- [Aim of the task]:
Copy the records below word for word. Stop after the line that contains "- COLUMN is".

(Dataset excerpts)
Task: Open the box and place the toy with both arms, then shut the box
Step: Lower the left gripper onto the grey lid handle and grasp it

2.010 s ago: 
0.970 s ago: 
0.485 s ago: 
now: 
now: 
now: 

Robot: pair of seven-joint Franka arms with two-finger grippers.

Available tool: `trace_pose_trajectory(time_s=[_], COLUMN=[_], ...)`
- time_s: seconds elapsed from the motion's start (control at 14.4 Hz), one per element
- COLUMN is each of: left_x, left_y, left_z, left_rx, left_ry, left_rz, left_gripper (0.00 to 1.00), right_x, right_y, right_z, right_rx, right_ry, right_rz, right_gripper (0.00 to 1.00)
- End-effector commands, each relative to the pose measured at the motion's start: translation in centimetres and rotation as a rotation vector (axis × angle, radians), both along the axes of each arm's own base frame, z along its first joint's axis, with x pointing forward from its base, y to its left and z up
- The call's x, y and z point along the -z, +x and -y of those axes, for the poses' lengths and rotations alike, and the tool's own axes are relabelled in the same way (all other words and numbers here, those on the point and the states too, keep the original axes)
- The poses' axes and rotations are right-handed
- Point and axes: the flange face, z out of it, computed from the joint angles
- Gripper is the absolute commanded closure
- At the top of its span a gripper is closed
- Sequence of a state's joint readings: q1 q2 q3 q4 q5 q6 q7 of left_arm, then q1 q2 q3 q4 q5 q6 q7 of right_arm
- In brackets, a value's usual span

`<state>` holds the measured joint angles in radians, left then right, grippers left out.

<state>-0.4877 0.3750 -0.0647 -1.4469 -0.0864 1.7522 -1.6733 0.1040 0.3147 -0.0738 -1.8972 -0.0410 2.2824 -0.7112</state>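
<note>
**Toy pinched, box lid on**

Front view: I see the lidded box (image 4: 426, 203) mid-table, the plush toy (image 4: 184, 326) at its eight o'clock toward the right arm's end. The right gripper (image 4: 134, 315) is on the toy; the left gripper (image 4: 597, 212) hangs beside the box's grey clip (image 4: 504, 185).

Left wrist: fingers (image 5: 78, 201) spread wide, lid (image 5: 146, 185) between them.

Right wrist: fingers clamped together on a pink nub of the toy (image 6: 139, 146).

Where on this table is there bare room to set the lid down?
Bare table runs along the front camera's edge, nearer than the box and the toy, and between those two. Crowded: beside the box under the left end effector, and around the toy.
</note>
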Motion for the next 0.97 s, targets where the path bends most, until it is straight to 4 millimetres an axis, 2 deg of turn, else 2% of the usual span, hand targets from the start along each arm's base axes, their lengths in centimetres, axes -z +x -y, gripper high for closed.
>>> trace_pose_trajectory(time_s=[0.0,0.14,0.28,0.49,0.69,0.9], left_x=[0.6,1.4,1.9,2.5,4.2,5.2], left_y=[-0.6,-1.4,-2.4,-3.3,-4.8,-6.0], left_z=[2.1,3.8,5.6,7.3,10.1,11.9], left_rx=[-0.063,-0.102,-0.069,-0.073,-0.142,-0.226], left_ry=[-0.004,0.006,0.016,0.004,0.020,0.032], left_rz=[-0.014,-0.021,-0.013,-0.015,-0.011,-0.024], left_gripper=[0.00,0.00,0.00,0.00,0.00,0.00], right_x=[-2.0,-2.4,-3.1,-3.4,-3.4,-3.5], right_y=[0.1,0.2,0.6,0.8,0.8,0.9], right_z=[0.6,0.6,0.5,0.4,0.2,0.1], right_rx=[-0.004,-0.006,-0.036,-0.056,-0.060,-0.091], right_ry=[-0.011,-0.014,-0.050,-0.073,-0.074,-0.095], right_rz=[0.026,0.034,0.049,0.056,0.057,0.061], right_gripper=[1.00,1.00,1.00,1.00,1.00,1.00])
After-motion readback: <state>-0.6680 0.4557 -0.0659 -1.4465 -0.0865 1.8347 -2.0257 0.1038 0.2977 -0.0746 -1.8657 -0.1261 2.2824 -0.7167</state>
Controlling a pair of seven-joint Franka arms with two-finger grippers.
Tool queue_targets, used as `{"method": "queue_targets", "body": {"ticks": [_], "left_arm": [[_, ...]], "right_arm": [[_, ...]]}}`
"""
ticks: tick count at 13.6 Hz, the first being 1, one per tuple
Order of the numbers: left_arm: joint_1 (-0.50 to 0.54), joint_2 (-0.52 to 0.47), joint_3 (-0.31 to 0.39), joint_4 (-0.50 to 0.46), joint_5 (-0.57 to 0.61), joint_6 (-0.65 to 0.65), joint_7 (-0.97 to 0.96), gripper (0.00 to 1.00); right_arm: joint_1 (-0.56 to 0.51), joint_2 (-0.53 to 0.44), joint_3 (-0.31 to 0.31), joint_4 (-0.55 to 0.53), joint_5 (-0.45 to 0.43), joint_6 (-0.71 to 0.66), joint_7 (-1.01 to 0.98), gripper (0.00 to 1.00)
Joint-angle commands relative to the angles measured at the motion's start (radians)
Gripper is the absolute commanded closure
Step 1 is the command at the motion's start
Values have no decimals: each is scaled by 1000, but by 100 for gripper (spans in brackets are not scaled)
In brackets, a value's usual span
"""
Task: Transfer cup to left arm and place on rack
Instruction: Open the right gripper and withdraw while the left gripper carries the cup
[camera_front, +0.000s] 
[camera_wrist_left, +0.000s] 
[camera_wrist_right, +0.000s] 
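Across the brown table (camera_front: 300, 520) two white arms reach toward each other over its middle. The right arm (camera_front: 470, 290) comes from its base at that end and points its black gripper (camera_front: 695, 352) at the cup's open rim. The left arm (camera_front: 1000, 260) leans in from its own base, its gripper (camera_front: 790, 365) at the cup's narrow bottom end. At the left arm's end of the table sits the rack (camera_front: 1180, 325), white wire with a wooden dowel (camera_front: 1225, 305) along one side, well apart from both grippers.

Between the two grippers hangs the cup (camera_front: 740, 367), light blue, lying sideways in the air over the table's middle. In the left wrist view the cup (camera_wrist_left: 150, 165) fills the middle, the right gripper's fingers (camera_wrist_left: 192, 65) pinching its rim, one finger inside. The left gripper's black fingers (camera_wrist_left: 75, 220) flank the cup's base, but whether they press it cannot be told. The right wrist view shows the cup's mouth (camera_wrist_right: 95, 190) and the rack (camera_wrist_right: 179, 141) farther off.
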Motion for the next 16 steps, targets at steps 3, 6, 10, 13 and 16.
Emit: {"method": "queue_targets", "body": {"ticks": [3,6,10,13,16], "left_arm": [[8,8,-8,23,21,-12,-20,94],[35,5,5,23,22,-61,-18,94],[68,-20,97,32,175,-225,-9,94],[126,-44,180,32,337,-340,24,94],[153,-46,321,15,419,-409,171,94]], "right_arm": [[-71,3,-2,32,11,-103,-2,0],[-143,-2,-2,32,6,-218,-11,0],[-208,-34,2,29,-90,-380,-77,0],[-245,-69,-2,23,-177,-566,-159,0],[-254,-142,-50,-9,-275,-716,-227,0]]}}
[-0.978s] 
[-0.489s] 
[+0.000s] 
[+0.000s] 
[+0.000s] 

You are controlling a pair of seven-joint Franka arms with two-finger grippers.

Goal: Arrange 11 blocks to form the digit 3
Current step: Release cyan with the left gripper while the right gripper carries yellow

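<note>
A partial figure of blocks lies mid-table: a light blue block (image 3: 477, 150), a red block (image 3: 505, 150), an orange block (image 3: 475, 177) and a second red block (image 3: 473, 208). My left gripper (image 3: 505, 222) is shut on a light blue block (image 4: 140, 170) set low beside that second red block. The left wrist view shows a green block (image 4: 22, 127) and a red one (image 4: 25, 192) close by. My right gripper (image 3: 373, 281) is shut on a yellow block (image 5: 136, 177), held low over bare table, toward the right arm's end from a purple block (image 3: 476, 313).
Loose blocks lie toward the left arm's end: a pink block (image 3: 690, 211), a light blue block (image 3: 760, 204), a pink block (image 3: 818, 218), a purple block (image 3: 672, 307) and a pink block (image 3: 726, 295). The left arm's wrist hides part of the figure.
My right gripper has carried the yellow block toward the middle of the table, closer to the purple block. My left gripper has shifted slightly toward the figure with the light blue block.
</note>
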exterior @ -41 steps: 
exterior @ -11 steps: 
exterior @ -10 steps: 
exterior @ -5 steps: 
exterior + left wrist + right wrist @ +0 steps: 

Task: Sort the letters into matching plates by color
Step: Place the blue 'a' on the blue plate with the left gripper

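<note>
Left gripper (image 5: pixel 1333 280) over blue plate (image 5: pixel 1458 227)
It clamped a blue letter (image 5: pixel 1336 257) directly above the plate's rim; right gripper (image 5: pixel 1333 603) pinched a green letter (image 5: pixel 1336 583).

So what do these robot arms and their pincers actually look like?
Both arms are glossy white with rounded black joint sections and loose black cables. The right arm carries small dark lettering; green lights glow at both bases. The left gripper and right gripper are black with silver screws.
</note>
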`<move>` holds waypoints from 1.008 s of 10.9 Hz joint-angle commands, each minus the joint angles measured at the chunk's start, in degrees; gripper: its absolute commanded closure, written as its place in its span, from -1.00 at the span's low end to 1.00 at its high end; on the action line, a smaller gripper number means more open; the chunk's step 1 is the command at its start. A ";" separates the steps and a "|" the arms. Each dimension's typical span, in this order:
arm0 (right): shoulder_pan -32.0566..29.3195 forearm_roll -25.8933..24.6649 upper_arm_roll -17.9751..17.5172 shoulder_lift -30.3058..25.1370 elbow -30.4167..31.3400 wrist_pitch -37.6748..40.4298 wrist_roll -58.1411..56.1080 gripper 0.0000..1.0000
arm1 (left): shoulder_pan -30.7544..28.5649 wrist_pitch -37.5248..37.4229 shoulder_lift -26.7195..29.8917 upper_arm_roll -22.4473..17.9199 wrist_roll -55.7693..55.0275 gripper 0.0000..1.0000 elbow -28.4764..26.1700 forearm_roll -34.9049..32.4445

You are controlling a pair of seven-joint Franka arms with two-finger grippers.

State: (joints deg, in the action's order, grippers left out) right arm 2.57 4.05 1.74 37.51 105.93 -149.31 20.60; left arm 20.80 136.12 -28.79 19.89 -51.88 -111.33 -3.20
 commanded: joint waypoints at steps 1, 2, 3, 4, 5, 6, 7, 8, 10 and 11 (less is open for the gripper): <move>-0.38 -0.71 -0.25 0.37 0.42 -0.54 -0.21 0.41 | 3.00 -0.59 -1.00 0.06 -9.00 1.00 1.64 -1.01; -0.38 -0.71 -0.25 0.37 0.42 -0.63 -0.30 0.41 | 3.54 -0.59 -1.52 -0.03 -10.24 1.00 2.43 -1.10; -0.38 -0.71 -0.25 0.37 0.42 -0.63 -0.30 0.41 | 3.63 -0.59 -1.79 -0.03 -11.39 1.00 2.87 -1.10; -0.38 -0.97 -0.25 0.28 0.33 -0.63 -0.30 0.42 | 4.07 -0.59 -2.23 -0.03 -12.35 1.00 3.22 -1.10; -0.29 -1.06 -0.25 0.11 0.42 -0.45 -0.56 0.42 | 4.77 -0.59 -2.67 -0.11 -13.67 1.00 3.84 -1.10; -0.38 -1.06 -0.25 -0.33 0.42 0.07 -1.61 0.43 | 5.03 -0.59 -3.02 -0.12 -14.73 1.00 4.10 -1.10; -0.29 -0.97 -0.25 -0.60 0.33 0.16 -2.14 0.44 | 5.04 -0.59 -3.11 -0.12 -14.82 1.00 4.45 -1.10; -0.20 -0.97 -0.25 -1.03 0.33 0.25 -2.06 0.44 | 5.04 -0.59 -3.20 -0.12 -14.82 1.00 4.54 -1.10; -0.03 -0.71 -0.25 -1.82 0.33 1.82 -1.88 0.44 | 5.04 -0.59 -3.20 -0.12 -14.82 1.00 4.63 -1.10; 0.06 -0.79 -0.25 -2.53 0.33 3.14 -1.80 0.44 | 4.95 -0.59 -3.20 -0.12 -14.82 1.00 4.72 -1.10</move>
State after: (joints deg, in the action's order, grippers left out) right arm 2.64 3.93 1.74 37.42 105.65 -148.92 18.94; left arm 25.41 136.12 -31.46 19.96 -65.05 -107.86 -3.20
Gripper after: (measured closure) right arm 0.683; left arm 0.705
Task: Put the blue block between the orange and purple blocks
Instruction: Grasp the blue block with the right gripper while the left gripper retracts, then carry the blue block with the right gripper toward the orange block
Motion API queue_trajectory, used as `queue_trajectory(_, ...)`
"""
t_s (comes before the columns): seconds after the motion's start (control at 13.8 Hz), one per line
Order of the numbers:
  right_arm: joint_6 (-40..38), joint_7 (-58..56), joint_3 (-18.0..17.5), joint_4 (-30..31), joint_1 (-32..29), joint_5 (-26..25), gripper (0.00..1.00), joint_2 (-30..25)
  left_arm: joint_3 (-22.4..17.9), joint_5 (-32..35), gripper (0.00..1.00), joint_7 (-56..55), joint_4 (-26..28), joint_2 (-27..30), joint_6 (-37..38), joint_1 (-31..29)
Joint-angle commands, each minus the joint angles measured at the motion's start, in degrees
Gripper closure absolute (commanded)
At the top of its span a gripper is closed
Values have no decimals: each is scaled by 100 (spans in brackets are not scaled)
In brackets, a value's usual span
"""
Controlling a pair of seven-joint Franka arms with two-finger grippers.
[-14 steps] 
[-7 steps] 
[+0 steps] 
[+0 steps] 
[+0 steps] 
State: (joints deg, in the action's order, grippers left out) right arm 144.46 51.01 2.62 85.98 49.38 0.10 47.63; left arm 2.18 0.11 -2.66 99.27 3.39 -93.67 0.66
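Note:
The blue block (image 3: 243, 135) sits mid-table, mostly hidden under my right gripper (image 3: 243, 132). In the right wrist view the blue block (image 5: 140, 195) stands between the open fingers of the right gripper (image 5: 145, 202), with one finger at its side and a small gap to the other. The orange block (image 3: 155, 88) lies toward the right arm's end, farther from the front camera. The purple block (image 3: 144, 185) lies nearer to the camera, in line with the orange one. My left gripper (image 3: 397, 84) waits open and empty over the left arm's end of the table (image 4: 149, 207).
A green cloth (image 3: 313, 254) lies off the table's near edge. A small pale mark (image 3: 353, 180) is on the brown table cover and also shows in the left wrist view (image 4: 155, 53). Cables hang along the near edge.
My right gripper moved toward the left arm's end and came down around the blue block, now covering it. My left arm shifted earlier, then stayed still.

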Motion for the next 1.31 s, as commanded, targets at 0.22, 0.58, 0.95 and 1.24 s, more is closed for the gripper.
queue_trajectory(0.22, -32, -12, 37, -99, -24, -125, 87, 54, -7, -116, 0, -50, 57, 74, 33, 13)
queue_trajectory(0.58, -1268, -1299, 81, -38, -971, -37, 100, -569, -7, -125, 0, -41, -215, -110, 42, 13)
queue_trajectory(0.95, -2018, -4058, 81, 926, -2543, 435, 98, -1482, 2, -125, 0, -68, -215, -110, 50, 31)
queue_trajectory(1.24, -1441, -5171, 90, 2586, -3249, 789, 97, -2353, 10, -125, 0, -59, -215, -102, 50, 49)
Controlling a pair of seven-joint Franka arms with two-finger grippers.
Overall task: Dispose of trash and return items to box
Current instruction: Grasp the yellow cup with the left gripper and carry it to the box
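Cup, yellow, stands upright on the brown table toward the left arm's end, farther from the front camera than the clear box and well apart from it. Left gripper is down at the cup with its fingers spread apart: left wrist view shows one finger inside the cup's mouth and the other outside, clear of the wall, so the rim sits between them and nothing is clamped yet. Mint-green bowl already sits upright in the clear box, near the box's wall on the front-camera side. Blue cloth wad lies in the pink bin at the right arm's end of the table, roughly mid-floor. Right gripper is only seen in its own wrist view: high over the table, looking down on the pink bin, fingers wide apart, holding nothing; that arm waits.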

- [Answer to this exercise]:
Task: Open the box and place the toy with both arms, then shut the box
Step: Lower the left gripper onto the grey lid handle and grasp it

2.010 s ago: 
0.970 s ago: 
0.485 s ago: 
now: 
now: 
now: 

Robot: pair of seven-joint Franka arms with two-finger grippers.

Available tool: `trace_pose_trajectory(time_s=[_], COLUMN=[_], ...)`
- time_s: seconds elapsed from the motion's start (control at 14.4 Hz), one per element
- COLUMN is each of: left_x, left_y, left_z, left_rx, left_ry, left_rz, left_gripper (0.00 to 1.00), right_x, right_y, right_z, right_rx, right_ry, right_rz, right_gripper (0.00 to 1.00)

The answer has nothing more to it.